Mais voyons quelles preuves, quels témoignages nous apportent ces hérétiques : « Au commencement Dieu a fait le ciel et la terre : et la terre était invisible, et toute en désordre ». (Gen. 1,1) Et, « il était un homme d’Armathaïm Sipha ». (1Sa. 1) Ces paroles leur paraissent fortes et véritablement elles le sont ; mais c’est pour démontrer la vérité de notre doctrine. Car pour prouver leur blasphème, rien n’est plus faible. En effet, je te le demande : qu’y a-t-il de commun entre cette parole : « Il a fait », et celle-ci : « Il était ? » Qu’est-ce que Dieu a de commun avec l’homme ? Pourquoi joins-tu ce qu’on ne peut joindre ensemble ? Pourquoi confonds-tu ce qui est séparé, et mets-tu en bas ce qui est en haut ? En cet endroit-ci le terme « Il était », ne montre pas l’éternité, si on le prend seul ; mais il la montre et la déclare, si on le joint à ceux-ci : « Au commencement il était », et « le Verbe était » : comme donc le mot « étant », quand il est dit de l’homme, ne marque que le temps présent, et lorsqu’il est dit de Dieu, désigne l’éternité ; de même aussi le mot « il était », s’il est dit de notre nature, signifie un temps passé et même encore un passé borné : mais quand il est dit de Dieu, il marque l’éternité. C’est assez, pour celui qui a entendu ces paroles, d’avoir ouï nommer « la terre » et « l’homme », pour n’en penser et n’en rien dire de plus que ce qui convient à la nature créée. Tout ce qui a été fait, a été fait dans le temps ou dans le siècle : mais le Fils de Dieu n’est pas seulement avant le temps ; il est aussi avant tous les siècles, puisqu’il en est le Créateur.
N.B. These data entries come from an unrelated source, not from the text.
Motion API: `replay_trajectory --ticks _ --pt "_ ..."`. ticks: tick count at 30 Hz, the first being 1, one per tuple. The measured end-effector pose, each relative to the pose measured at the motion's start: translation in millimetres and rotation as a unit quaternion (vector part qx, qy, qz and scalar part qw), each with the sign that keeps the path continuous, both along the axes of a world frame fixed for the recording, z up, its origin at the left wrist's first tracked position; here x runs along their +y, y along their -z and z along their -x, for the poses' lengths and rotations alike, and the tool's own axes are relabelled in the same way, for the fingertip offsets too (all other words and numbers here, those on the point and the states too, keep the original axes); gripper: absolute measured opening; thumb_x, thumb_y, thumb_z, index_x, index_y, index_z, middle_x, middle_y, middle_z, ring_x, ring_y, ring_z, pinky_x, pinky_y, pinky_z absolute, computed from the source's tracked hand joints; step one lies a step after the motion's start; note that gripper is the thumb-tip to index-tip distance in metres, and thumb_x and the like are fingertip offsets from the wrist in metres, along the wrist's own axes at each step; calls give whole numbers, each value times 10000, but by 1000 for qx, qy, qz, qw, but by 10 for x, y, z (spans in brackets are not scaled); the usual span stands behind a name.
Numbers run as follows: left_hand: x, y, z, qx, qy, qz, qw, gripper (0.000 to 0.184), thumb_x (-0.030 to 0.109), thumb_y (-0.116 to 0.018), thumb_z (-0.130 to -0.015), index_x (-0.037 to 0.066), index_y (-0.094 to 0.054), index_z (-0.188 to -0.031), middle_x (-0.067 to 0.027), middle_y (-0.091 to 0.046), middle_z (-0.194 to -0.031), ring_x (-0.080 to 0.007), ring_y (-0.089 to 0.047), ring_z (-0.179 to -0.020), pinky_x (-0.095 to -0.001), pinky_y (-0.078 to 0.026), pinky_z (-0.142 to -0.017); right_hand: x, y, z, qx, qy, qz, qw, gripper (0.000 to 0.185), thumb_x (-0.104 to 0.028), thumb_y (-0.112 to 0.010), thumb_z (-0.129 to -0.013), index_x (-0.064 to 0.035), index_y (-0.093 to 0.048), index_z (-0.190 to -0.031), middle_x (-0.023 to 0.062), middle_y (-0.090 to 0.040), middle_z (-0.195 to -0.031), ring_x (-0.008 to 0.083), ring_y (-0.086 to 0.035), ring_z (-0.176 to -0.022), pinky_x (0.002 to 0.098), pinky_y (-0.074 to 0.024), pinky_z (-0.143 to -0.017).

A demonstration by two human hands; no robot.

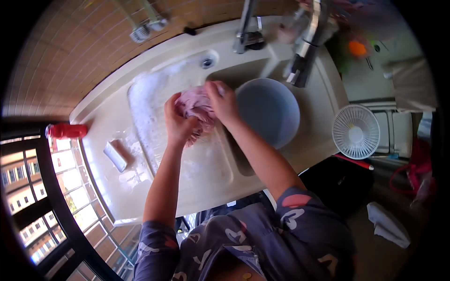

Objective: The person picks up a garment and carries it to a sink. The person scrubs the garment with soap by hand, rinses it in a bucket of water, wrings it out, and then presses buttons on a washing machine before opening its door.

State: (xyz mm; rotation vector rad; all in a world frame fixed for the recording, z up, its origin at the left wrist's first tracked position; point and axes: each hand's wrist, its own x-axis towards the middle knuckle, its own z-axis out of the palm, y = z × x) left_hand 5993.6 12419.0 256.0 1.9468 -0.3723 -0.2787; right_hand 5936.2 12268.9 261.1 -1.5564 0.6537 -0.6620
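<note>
A bunched pink cloth (pixel 197 104) is held between my two hands over the sink's ribbed washboard area (pixel 183 159). My left hand (pixel 178 121) grips its left side, fingers curled round it with the thumb toward me. On the upper right of the cloth, my right hand (pixel 222 100) is closed, partly hiding it. White suds (pixel 145 103) cover the far left of the washboard. Just right of my right hand, a round pale basin (pixel 268 112) of bluish water sits in the deeper bowl.
A chrome faucet (pixel 304 56) hangs over the right bowl, with another tap (pixel 243 40) behind. A soap bar in a dish (pixel 118 155) and a red bottle (pixel 68 131) are at left. A white plastic basket (pixel 356 132) stands at right, near a window-side-opposite cluttered counter (pixel 375 84).
</note>
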Motion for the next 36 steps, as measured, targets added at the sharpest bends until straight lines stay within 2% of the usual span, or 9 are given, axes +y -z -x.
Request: replay_trajectory --ticks 3,6,10,12,24,30,31,32,36 --pt "-808 -415 505 -100 185 150 966 751 -12 -660 -588 87 -488 -1313 -210 -456 -1350 -394 -464 -1239 -446 -424 -1030 -759 339 1043 21 111 50 992 441 -330 -686 -916 10 -578 -1174 187 -639 -1085 287 -627 -1001 367 -488 -879" --pt "-1443 -118 859 -304 315 -121 891 831 154 -783 -573 150 -475 -1345 -191 -422 -1402 -423 -337 -1353 -557 -302 -1096 -1217 379 1727 201 163 287 923 550 -304 -675 -894 3 -476 -1305 251 -552 -1227 396 -557 -1120 438 -450 -953" --pt "-1656 338 1290 -272 290 -255 882 679 214 -760 -680 183 -552 -1325 -146 -363 -1499 -424 -303 -1376 -539 -245 -1132 -1214 609 1729 290 -67 348 889 637 -273 -663 -823 -127 -435 -1400 223 -412 -1421 394 -496 -1219 557 -413 -985" --pt "-1526 203 1274 -276 291 -233 886 656 200 -744 -690 175 -542 -1315 -170 -384 -1472 -421 -315 -1370 -553 -242 -1129 -1026 982 1678 467 -222 429 741 688 -316 -662 -824 -170 -391 -1440 196 -259 -1541 366 -377 -1350 656 -336 -1018" --pt "217 58 1076 -217 -12 -271 938 522 30 -682 -785 60 -533 -1284 -231 -437 -1385 -437 -403 -1292 -528 -359 -1066 -1180 2838 772 461 -346 437 690 322 -306 -561 -873 -117 -642 -1121 166 -629 -1206 316 -623 -1066 447 -460 -949" --pt "429 247 1112 -197 -74 -260 942 509 50 -682 -797 53 -529 -1283 -237 -442 -1369 -442 -417 -1267 -526 -359 -1056 -1573 2649 774 429 -388 462 672 247 -278 -572 -876 -119 -748 -947 137 -705 -1105 271 -699 -943 417 -522 -864" --pt "537 363 1092 -207 -107 -265 936 494 74 -677 -810 50 -529 -1281 -234 -453 -1358 -438 -422 -1260 -525 -356 -1055 -1466 1486 606 445 -496 460 586 248 -247 -575 -876 -96 -743 -976 134 -708 -1103 298 -685 -994 405 -514 -887" --pt "640 450 1054 -218 -139 -268 928 481 98 -673 -824 46 -529 -1280 -232 -464 -1347 -434 -426 -1252 -524 -353 -1053 -1551 1414 665 460 -404 216 760 298 -164 -562 -872 -48 -696 -1112 154 -698 -1126 311 -671 -1042 405 -502 -931" --pt "903 570 926 -256 -170 -295 905 448 146 -651 -855 40 -530 -1273 -221 -494 -1321 -421 -440 -1238 -512 -349 -1054 -1581 293 1038 312 -391 157 852 520 59 -510 -818 -38 -540 -1328 163 -638 -1230 279 -611 -1152 368 -454 -1003"
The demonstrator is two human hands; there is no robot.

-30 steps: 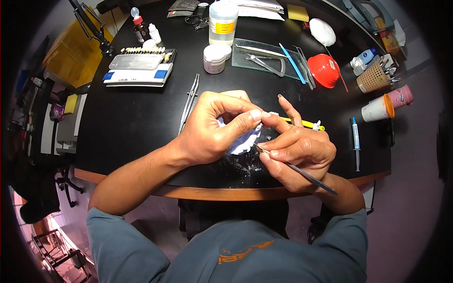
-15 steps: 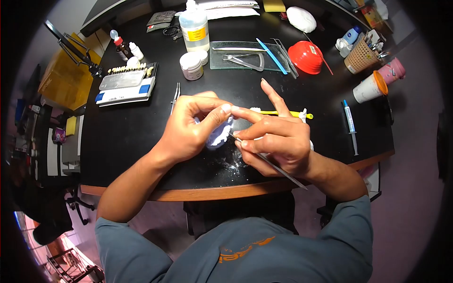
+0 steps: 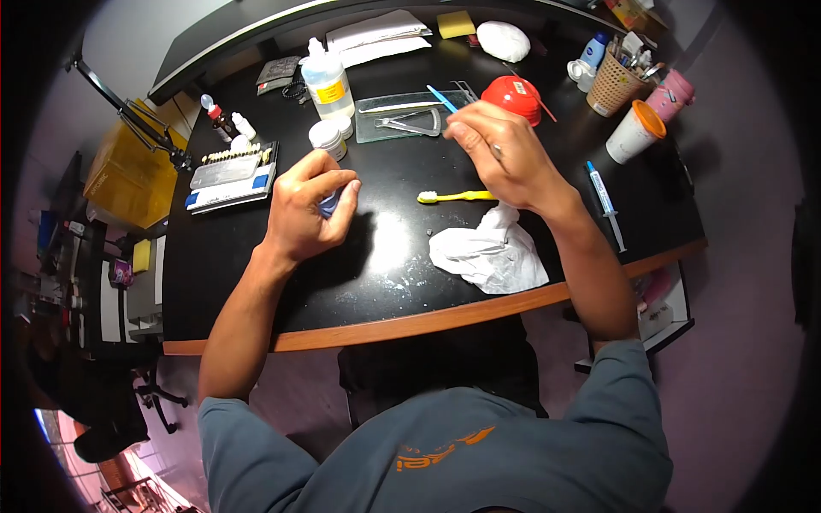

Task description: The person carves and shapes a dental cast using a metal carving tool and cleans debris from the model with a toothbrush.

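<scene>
My left hand (image 3: 310, 205) is closed around a small blue-purple piece (image 3: 328, 203), mostly hidden by the fingers. It hovers over the left part of the black table. My right hand (image 3: 513, 158) is raised near the glass slab (image 3: 385, 128), its fingers curled. A small grey tip of the slim metal instrument (image 3: 497, 151) shows at the palm, seen nearly end-on. Beyond the fingers a blue-handled tool (image 3: 441, 97) lies on the slab, partly covered by the hand. Below are a yellow toothbrush (image 3: 457, 197) and a crumpled white tissue (image 3: 487, 256).
On the slab rests a metal caliper (image 3: 410, 125). Around it stand a plastic bottle (image 3: 327, 90), white jars (image 3: 328, 137), a red bowl (image 3: 511, 98) and a white cup with orange lid (image 3: 633, 137). A shade guide box (image 3: 231, 184) sits left, a syringe (image 3: 605, 205) right.
My hands have moved apart. The left went left with the blue-purple piece; the right rose toward the glass slab with the metal instrument. The tissue and toothbrush head are uncovered.
</scene>
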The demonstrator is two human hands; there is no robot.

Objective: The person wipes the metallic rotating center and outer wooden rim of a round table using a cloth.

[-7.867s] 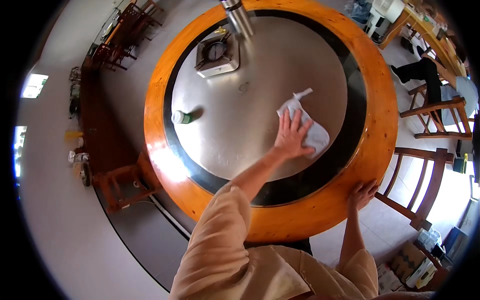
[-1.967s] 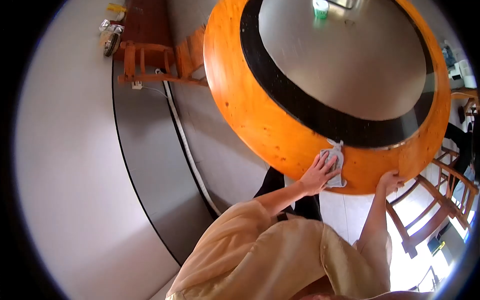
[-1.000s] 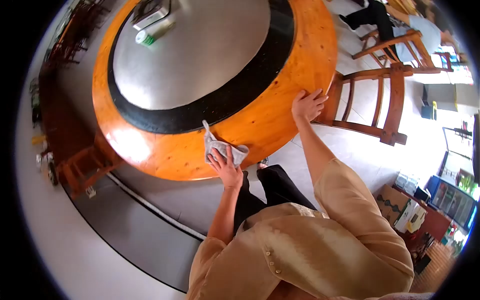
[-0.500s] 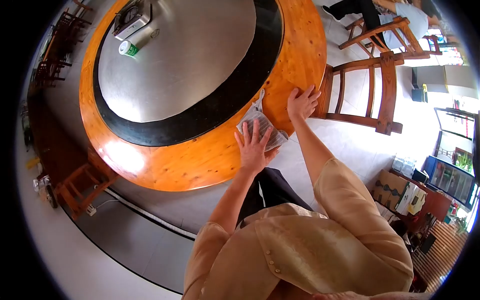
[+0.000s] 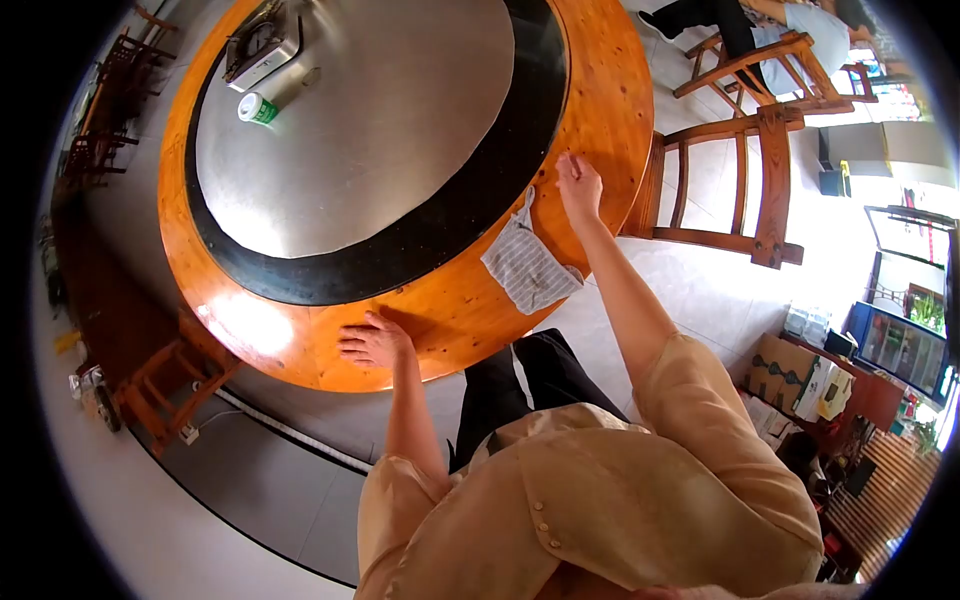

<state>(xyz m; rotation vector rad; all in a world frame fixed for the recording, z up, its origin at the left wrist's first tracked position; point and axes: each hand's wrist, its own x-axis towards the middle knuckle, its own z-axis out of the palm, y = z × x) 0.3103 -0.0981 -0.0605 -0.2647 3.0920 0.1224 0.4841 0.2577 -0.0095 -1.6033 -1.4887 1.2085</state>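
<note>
A grey striped cloth (image 5: 528, 265) lies flat on the orange wooden rim of the round table (image 5: 460, 340), its lower edge at the table's edge. To the left of the cloth, my left hand (image 5: 374, 342) is over the rim with its fingers spread and nothing in it. Just above and right of the cloth is my right hand (image 5: 579, 187), its fingers curled together near the black ring; whether anything is between them is too small to make out.
On the steel table centre stand a green and white cup (image 5: 257, 108) and a portable stove (image 5: 262, 45). A wooden chair (image 5: 772, 190) is at the right, with a seated person (image 5: 815, 35) beyond. Another chair (image 5: 165, 390) is at the lower left.
My left hand has let go of the cloth and moved left along the rim. The cloth now lies spread out. My right hand has moved up and left, and its fingers have curled.
</note>
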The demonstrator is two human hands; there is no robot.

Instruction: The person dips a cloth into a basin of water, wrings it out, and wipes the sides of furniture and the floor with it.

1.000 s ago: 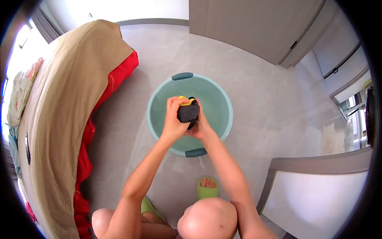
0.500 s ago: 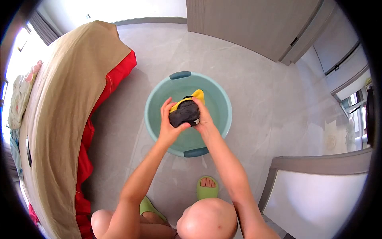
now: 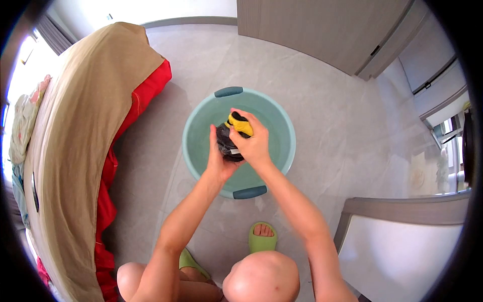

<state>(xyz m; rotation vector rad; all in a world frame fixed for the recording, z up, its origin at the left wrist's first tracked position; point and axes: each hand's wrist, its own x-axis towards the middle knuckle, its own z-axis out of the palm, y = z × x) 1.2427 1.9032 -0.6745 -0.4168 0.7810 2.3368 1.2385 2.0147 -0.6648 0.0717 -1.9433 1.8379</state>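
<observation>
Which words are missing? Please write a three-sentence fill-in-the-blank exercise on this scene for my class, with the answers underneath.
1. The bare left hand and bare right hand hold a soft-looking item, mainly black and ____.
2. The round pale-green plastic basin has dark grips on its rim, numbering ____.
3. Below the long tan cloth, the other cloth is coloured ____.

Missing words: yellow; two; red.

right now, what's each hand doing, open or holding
Left hand: holding the black part of a black-and-yellow, fabric-looking bundle.
Right hand: closed on the same bundle's yellow part.
</observation>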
Car l’Écriture dit de lui : « Par qui il a même créé les siècles ». (Héb. 1,2) Or le Créateur est certainement antérieur aux créatures.
Mais comme il se trouve des gens assez insensés pour s’abuser encore après cela sur le rang qui leur appartient, l’Écriture arrête tout à coup à leur esprit, et renverse toute leur impudence par ce mot : « Il a fait », et cet autre : « II était un homme ». Car tout ce qui a été fait, le ciel, la terre, a été fait dans le temps, a eu un commencement temporel, et aucune de toutes ces choses n’est sans un commencement, par cela seul qu’elle a été créée. Ainsi donc, quand vous entendez ces mots : « il a créé la terre », et : « l’homme était », toutes vos objections ne sont plus qu’un bavardage inutile. Je vais plus loin. Quand bien même il serait dit de la terre : Au commencement était l’homme, il n’en faudrait penser rien de plus que ce que nous en connaissons maintenant, quoique l’Écriture se fût servie de ces expressions, parce qu’ayant fait précéder le nom de terre, et celui d’homme, quelque chose qu’elle en dise après,

  1. Car Dieu, dit saint Jacques ne peut recevoir ni de changement, ni d’ombre par aucune révolution.